Положив трубку, Петя сказал, что ответ будет часа через два.

После обеда совершенно неожиданно появился Антон.

– Завтра буду весь день здесь. С тобой, – сообщил он.

Правильно, на Петю особой надежды нет, подумала я, чуть-чуть, самую капельку демонстративно повиснув у него на шее. Спину между лопаток жгло – Корнилов, сидя все там же, на крыльце, пытался проглядеть во мне дыру размером с арбуз.

Дальнейшее снова смахивало на фарс.
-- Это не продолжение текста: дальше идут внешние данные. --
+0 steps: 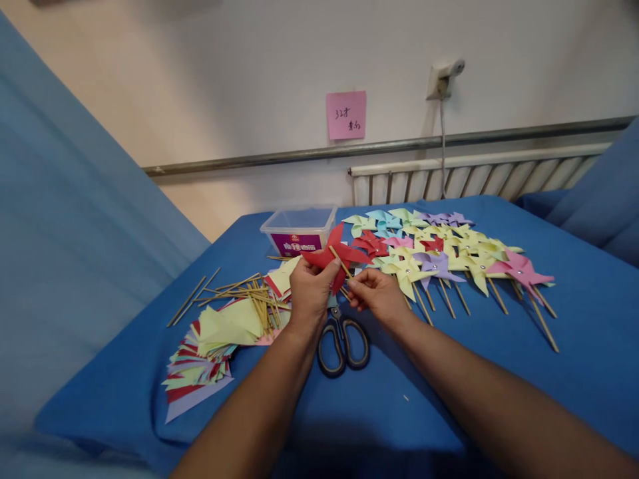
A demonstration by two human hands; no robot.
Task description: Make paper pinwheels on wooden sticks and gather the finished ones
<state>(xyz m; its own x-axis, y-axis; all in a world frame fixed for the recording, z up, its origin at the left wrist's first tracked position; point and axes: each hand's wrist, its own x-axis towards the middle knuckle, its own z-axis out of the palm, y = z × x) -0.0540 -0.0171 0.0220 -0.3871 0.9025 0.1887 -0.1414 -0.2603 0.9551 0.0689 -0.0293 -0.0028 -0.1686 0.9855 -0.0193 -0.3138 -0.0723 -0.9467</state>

Антон не отходил от меня ни на шаг, а Герострат неизменно оказывался поблизости и смотрел, смотрел… На Антона – ненавидяще, а на меня – все так же жалостливо.

А я… Я поменялась с ним ролями. Теперь была моя очередь отпихивать одной рукой и придерживать другой. Потому что все, что я ни делала, было немного… чересчур. Хоть это мне и не нравилось, удержаться не было сил. Почему не нравилось? Да потому что стала бы я пытаться вызвать ревность человека, к которому равнодушна?

Похоже, Антон тоже чувствовал это, потому что все чаще хмурился и посматривал на меня с недоумением, приправленным толикой раздражения. Что касается Пети, тот все чаще морщился, как воспитанный зритель на плохом спектакле, не позволяющий себе бросить на сцену гнилой помидор, свистнуть или хотя бы просто уйти.

Из Москвы позвонили только вечером. Надо ли говорить, что ни одной Людмилы Сергеевны Кольцовой, родившейся в Сочи, в столице не оказалось? И это расстроило меня до слез.

– Андрей, а нельзя найти ее родителей? Может, они знают, как с ней связаться? – не могла угомониться я, чуть не плача.

– Отец у нее умер. А мать уехала к родне на Кубань.

– А друзья, подруги?

– Аль, ну не знаю я ни ее друзей, ни подруг, – простонал Корнилов. – Оно мне надо?

– Алла, она или вышла замуж и сменила фамилию, или живет без прописки. Или вообще уехала из Москвы, – Антон сел рядом на диван и обнял меня за плечи.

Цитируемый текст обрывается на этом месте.